# [EXERCISE]
Exactly how many lines in this data contain the word "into"? Only the number should be given.

Records from a collection:

────────────────────

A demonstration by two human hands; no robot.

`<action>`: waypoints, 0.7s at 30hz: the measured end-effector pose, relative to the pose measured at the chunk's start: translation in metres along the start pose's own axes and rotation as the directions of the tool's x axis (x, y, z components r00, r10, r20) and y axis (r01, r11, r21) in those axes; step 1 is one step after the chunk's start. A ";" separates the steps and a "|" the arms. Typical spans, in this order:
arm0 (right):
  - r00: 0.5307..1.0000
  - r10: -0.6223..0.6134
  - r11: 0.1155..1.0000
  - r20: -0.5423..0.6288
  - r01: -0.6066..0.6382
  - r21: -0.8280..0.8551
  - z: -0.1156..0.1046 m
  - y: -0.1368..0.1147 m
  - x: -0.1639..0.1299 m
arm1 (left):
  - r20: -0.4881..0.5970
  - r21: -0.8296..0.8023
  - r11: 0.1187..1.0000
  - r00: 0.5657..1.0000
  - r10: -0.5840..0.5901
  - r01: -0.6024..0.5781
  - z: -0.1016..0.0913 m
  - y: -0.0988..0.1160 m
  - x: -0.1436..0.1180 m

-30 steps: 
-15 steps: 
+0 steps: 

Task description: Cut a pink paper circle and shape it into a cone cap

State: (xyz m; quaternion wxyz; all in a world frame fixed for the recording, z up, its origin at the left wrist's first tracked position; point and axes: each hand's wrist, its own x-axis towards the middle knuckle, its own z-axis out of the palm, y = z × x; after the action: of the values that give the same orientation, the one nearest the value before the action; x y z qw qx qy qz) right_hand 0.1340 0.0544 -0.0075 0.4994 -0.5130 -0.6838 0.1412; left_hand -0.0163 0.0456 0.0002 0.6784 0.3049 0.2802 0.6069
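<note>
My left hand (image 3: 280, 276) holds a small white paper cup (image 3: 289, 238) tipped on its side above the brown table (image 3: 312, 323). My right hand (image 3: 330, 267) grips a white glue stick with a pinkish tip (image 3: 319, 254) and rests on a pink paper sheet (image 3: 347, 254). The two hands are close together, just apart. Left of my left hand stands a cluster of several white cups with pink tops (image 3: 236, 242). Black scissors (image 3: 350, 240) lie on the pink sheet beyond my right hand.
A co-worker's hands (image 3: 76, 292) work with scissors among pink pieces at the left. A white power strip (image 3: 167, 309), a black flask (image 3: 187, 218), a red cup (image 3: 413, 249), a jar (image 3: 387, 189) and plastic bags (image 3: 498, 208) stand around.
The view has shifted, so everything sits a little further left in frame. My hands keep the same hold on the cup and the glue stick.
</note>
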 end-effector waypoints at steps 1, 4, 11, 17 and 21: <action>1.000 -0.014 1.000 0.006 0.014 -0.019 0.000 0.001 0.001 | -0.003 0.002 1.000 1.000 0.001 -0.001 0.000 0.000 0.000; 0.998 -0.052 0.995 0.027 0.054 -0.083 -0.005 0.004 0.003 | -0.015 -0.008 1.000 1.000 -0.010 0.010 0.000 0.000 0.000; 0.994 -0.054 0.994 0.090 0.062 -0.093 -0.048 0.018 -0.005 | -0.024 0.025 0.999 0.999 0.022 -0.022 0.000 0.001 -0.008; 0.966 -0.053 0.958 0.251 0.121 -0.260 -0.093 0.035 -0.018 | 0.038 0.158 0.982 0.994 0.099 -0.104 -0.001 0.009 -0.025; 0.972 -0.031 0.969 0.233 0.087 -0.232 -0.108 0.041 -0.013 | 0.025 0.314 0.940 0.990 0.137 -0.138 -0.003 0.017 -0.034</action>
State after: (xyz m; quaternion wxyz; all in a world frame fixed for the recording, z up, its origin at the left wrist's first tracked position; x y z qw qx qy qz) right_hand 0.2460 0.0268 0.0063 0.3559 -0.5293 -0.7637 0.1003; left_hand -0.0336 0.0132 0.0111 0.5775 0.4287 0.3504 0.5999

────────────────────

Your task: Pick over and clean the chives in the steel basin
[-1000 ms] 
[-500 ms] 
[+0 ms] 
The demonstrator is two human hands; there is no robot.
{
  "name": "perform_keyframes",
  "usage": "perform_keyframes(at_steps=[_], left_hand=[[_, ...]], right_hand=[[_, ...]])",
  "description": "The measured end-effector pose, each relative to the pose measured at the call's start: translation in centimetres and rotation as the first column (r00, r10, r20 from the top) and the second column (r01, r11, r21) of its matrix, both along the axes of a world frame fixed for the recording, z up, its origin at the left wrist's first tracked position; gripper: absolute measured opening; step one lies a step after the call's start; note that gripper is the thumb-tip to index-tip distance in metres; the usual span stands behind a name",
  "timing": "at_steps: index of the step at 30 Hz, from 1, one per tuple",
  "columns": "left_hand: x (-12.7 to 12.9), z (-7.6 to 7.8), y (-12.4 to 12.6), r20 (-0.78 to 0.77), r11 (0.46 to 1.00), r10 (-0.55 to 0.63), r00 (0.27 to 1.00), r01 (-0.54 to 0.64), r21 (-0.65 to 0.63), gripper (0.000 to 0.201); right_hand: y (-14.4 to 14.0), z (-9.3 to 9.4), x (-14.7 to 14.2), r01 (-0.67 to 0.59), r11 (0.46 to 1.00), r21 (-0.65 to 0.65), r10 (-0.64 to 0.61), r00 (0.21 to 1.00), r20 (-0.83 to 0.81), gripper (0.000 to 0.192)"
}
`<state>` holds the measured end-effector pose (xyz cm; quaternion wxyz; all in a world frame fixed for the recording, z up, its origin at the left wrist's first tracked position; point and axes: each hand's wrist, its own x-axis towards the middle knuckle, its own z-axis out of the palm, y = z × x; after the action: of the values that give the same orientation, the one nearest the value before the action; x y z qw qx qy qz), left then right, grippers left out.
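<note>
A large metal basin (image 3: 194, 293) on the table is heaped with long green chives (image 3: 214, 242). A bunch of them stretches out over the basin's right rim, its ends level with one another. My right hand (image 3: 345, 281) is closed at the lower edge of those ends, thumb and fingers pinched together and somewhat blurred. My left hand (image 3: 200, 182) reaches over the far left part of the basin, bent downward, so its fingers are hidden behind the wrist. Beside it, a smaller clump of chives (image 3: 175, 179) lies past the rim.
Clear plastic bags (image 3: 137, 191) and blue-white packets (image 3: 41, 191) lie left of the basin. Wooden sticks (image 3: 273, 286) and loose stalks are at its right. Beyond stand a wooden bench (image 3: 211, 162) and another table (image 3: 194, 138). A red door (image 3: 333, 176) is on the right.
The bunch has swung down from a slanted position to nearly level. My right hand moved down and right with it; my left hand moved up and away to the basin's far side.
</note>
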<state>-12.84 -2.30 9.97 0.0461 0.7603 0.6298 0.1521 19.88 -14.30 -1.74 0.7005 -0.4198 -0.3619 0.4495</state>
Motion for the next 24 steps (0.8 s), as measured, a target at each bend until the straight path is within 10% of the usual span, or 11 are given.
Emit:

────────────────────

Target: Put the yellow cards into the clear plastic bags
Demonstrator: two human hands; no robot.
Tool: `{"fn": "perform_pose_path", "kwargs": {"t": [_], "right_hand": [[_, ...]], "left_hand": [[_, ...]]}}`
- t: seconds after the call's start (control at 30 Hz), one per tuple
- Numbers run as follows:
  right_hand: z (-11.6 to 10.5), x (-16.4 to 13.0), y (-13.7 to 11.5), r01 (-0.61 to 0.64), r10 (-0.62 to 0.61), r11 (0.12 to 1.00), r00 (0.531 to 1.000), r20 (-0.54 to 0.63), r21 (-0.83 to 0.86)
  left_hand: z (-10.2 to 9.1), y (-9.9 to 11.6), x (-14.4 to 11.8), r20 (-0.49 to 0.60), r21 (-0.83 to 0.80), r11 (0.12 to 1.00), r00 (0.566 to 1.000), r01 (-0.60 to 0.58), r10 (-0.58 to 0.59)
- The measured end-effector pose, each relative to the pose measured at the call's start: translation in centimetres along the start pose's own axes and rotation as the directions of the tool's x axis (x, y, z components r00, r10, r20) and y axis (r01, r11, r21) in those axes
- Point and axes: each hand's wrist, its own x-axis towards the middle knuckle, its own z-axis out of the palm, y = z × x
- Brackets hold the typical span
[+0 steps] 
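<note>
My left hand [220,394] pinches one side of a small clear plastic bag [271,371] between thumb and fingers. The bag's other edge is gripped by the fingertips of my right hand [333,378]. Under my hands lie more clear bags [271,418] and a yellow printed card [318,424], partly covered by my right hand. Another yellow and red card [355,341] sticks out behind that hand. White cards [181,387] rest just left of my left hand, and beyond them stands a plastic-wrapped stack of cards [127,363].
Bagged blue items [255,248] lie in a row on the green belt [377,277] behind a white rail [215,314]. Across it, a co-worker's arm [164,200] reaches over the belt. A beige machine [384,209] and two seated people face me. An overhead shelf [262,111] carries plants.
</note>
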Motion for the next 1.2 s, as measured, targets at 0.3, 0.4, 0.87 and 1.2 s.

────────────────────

# [WORKED SOLUTION]
2